Desde allí los divisaron; estaban en una hondonada tras una loma. Se acercaron sin hacer ruido por detrás de la lomada. Eran dos hombres: uno, al lado de un fuego, preparaba algo, el otro, el del tordillo, como a unos veinte metros, entre unos matorrales, cumplía una necesidad. Los cazadores prepararon las carabinas y apuntaron. En eso, una mula hizo un ruido; el del lado del fuego pegó una espantada y se tiró entre unos montes; el otro, el del tordillo, recibió un balazo y quedó donde mismo estaba.

Los cazadores bajaron lentamente a la quebrada, allí estaba el difunto. ¡Sí, era él! Del otro, del que se tiró entre los montes ni señal. Volvieron, envolvieron al muerto en unas arpilleras y lo acomodaron cruzado en el anca del caballo. La comitiva con su carga, bajó despacito del alto y enfiló para el puesto del río Uruguay. Indagaron al puestero: “Sí, hacía unas horas que un hombre había llegado al rancho, venía campeando unos animales, pero, yo no le creí, señor, tenía cara de asustado y entró a la casa por la parte de atrás y, usté sabe: el que entra por donde no debe, no viene a lo que dice”. Luego, el hombre había seguido su camino aguas abajo.

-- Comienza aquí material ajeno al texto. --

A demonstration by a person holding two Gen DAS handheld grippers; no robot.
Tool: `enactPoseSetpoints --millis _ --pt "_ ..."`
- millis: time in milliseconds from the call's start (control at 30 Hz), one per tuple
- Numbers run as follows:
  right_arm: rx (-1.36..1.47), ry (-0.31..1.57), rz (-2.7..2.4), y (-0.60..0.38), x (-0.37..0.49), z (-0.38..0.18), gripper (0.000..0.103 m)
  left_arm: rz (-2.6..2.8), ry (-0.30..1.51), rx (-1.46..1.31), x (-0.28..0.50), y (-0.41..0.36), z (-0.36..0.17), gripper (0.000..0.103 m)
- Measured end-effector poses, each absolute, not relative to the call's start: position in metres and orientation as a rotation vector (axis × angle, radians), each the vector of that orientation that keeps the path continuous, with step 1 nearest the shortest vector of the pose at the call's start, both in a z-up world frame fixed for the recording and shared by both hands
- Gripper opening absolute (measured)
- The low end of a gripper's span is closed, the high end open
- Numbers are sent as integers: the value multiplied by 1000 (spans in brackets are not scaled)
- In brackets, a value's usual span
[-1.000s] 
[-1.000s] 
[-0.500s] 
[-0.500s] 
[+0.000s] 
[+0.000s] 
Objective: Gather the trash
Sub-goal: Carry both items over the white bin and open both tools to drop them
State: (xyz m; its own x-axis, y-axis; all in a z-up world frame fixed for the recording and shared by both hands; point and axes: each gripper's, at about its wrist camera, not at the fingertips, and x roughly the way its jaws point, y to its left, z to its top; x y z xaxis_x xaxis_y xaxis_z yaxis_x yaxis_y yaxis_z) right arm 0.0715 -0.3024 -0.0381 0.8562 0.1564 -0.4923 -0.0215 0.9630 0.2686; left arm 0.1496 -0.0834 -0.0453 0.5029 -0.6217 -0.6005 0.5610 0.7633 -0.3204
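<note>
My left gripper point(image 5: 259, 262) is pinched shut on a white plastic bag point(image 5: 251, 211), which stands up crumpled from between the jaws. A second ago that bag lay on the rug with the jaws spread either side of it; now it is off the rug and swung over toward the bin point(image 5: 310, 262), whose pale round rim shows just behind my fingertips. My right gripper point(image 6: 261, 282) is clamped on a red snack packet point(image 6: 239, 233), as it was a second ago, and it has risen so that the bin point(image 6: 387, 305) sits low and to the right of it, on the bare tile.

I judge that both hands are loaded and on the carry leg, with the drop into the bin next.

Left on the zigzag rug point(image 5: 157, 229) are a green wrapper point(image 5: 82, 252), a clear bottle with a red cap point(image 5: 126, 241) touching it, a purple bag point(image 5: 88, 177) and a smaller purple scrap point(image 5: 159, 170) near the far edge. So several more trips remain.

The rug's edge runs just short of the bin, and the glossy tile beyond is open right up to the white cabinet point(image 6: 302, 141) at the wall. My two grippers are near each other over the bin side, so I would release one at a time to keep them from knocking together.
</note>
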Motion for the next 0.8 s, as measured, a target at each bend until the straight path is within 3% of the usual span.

Aguas abajo siguió la comitiva; pasado el mediodía, encontraron al hombre donde el Uruguay desemboca en el San Juan. Se entregó sin resistencia, como cansado. La caravana tomó el camino de Calingasta aguas abajo, buscando la ciudad. Al otro día llegaron a destino. La comitiva llegó a la comisaría y entregó la mercadería. Traían a un hombre que había saldado todas sus cuentas y a otro que venía a pagarlas. La vida seguía su curso. Unas palomas volaban buscando las torres de la catedral.